Erdbeben in Haiti: Düsseldorfer Mediziner helfen
zuletzt aktualisiert: 18.01.2010 - 21:20Düsseldorf (RP). Britta Merten friert. Kalter Wind bläst über das Rollfeld des Düsseldorfer Flughafens. Doch nicht nur die Kälte lässt die 32-Jährige immer wieder nervös in Richtung des Airbusses schauen, der sie in die Dominikanische Republik bringen soll. Auch die Ungeduld.
Sie will endlich los, sagt die junge Chirurgin. Sie muss. "Sonst fängt man an, sich zuviele Gedanken darüber zu machen, was einen erwartet." Britta Merten hat sich als Helferin für Haiti gemeldet. Mit zwei Dutzend Ärzten, Sanitätern und Koordinatoren der Hilfsorganisationen "Ein Herz für Kinder", "Humedica", "Kindernothilfe" und "World Vision" war die Mönchengladbacherin gestern Nachmittag nach Puerta Plata geflogen.
Von dort aus wurde die Gruppe, zu der auch RP-Politikredakteur Helmut Michelis gehört, ins mindestens sechs Autostunden entfernte Port-au-Prince gebracht. Im Gepäck: die ersten 30 von insgesamt 100 Tonnen Hilfsgütern, die in dieser Woche von Düsseldorf aus ins Krisengebiet gebracht werden sollen – u.a. 600 Kilo Hochprotein- und Babynahrung, 90 Wasseraufbereitungsfilter, 30.000 Flaschen Infusionslösung, Schmerzmittel, OP-Bestecke, Sägen für Amputationen, Nägel und Schrauben für die notdürftige Behandlung von Knochenbrüchen, wie "Humedica"-Geschäftsführer Wolfgang Groß erklärt.

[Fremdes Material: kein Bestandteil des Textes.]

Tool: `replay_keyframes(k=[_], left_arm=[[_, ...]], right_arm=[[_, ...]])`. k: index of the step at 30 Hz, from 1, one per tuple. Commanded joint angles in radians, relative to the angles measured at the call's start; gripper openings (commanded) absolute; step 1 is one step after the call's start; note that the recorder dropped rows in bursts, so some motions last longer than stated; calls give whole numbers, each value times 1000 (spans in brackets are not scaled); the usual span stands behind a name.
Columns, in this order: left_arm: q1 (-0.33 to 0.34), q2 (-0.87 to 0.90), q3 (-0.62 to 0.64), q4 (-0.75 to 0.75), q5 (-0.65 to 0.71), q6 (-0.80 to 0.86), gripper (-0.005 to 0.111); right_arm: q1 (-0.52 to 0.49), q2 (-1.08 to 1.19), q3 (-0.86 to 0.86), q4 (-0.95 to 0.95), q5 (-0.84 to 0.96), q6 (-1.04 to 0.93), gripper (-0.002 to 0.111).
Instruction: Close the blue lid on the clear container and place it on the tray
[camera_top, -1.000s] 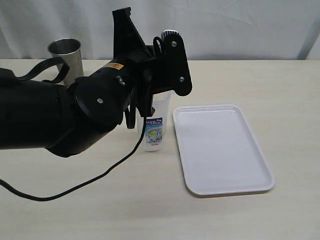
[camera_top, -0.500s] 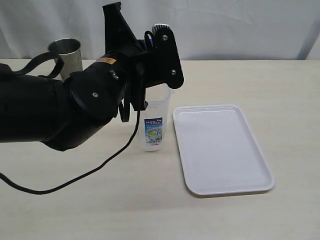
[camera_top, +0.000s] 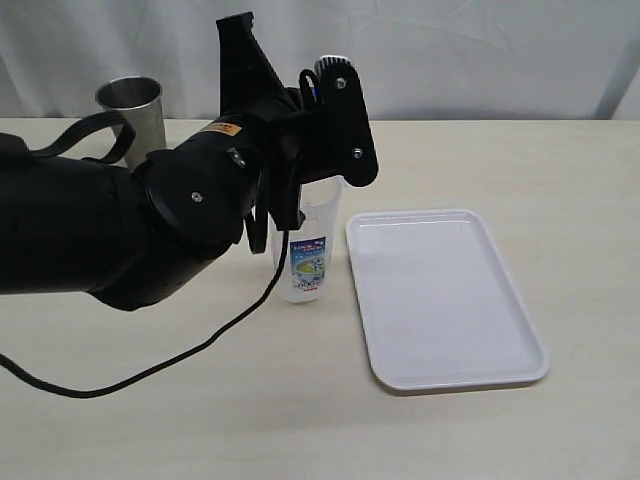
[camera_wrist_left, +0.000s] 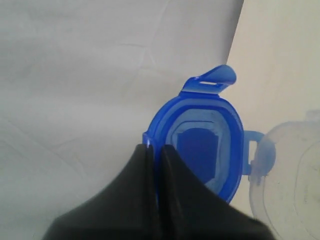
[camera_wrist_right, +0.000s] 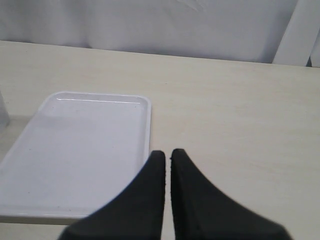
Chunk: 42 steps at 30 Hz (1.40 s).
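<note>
My left gripper (camera_wrist_left: 155, 147) is shut on the rim of the blue lid (camera_wrist_left: 207, 150). The lid is held on edge with its underside showing and its flaps sticking out. The open mouth of the clear container (camera_wrist_left: 295, 180) lies just beside the lid in the left wrist view. In the exterior view the container (camera_top: 306, 258) stands upright on the table, its top hidden behind my left arm's wrist (camera_top: 335, 125); the lid is hidden there. The white tray (camera_top: 440, 295) lies right of the container. My right gripper (camera_wrist_right: 166, 152) is shut on nothing, above the table beside the tray (camera_wrist_right: 80, 150).
A tapered steel cup (camera_top: 131, 115) stands at the back left, behind my left arm. A black cable (camera_top: 150, 375) loops over the table in front of the arm. A white curtain closes off the back.
My left wrist rose and shifted left with the lid, then came back down and right over the container. The container, tray and cup have stayed put.
</note>
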Motion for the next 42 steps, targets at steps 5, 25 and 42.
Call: replay_keyframes(k=[5, 25, 42], left_arm=[[-1, -2, 2, 9, -6, 30, 0], [-1, -2, 2, -73, -37, 30, 0], [-32, -2, 2, -27, -81, 30, 0]], right_arm=[[3, -5, 3, 0, -4, -3, 5], [3, -5, 3, 0, -4, -3, 5], [3, -5, 3, 0, -4, -3, 5]])
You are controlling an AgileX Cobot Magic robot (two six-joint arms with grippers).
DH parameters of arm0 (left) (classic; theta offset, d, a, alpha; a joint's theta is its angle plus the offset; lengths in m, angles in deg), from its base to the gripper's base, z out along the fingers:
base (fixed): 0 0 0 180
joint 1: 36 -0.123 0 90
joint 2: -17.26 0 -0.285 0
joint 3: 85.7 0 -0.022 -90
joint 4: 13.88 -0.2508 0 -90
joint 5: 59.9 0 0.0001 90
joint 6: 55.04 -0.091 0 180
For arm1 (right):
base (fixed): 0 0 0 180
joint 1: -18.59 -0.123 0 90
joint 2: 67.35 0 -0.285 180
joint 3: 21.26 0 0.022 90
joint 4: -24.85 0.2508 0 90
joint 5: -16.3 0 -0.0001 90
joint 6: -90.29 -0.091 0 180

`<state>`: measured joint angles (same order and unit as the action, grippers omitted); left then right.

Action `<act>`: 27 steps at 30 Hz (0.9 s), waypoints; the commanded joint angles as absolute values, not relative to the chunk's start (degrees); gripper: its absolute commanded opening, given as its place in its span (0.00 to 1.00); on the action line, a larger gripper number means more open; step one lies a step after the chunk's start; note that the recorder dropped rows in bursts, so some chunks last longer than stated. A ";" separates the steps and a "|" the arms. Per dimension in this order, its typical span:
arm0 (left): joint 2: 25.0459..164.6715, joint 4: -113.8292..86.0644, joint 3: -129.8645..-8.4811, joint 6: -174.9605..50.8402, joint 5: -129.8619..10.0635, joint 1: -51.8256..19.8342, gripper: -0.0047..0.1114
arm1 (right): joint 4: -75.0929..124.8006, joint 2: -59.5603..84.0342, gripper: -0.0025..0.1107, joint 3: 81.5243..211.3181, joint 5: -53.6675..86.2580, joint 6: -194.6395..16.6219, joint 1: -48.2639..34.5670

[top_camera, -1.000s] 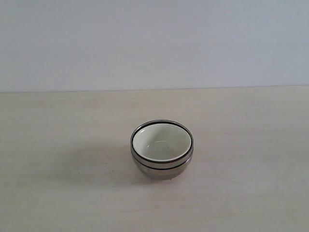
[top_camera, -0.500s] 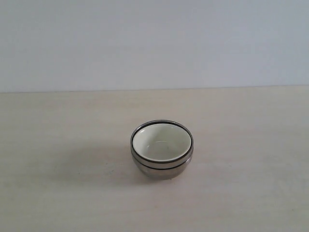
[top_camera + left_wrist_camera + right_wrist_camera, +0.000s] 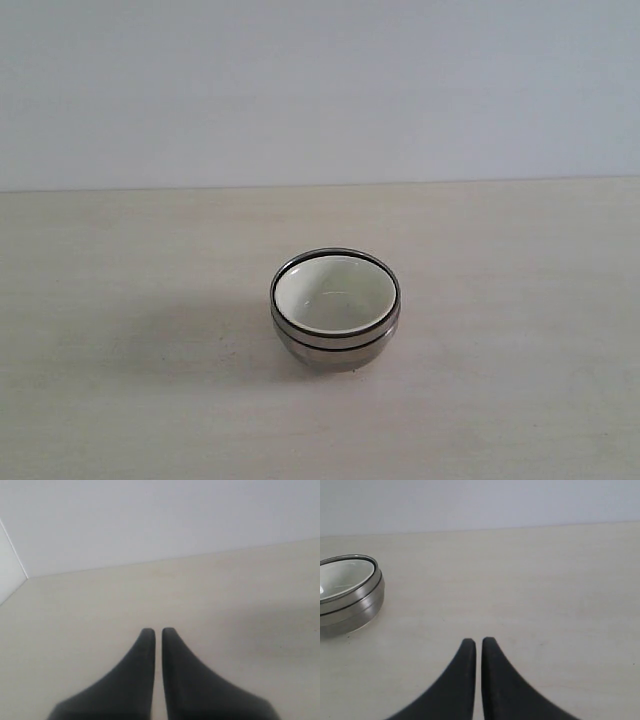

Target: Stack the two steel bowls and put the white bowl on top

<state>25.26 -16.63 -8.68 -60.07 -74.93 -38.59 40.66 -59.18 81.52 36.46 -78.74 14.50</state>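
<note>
The two steel bowls (image 3: pixel 335 345) sit nested one inside the other in the middle of the table, and the white bowl (image 3: pixel 335 293) rests inside the upper one. The right wrist view shows the same stack, the steel bowls (image 3: pixel 355 607) with the white bowl (image 3: pixel 342 579) in them, well off to one side of my right gripper (image 3: pixel 478 642). That gripper is shut and holds nothing. My left gripper (image 3: pixel 154 632) is shut too, over bare table, with no bowl in its view. Neither gripper appears in the exterior view.
The pale wooden table (image 3: pixel 520 300) runs back to a plain light wall (image 3: pixel 320 90). A wall corner and the table's edge (image 3: pixel 22 575) show in the left wrist view.
</note>
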 commanded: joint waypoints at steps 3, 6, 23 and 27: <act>25.05 -16.24 -8.48 -59.51 -74.55 -38.73 0.07 | 28.39 -59.56 0.02 81.52 36.01 -94.29 14.69; 25.05 -16.24 -8.48 -59.51 -74.55 -38.73 0.07 | 23.62 -59.56 0.02 81.52 35.92 -100.32 14.69; 25.05 -16.24 -8.48 -59.51 -74.55 -38.73 0.07 | 22.70 -59.56 0.02 81.52 35.92 -100.10 14.69; 25.05 -16.24 -8.48 -59.51 -74.55 -38.73 0.07 | 22.70 -59.56 0.02 81.52 35.92 -100.10 14.69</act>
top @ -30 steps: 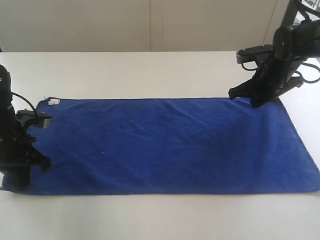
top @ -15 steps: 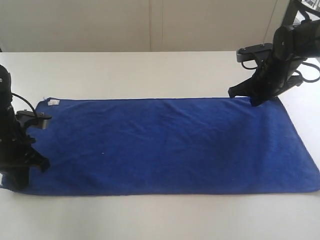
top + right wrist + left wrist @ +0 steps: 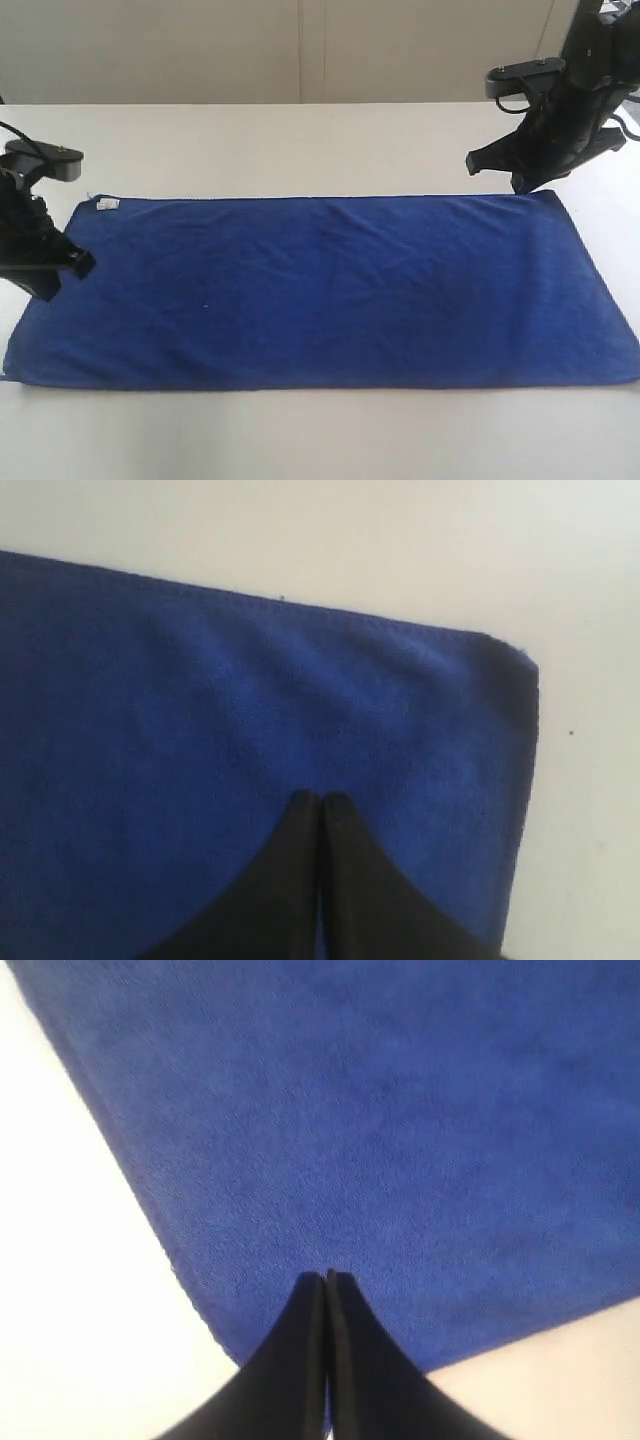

100 Tonnen medizinisches Gerät
"Wir haben seit Freitag Mitarbeiter auf Haiti, sie geben uns genau durch, was benötigt wird." Die Ärzte und Sanitäter, die nun auf die Insel folgen, werden in einem der wenigen noch funktionsfähigen Krankenhäusern eingesetzt. Dass sie möglicherweise in diesem Krankenhaus arbeiten wird, ist alles, was Britta Merten vorab über ihren Einsatz in Haiti weiß. "Vielleicht gibt es Schichten, vielleicht legen wir uns aber auch nur zum Schlafen hin", sagt sie.
Bisher war sie einmal mit "Humedica" im Ausland, hat in Äthiopien mit Straßenkindern gearbeitet. "Armut, die wenigstens noch eine Art Struktur hatte", sagt sie über diesen Einsatz. In keiner Weise vergleichbar mit dem, was sie in den nächsten Tagen erwartet: Leichen, auf die kein noch so harter Krankenhausdienst vorbereitet und einen Ausnahmezustand, den selbst amerikanisches Militär nur bedingt kontrollieren kann.
"Natürlich hat man Angst", meint die junge Ärztin. Seit Freitag weiß sie, dass sie tatsächlich fliegen wird. Jede Menge Zeit, sich Gedanken zu machen. "Aber seit ich heute morgen zum Flughafen kam und meine Kollegen gesehen habe, sage ich mir: Zwei Wochen halte ich durch. Ich schaff' das!"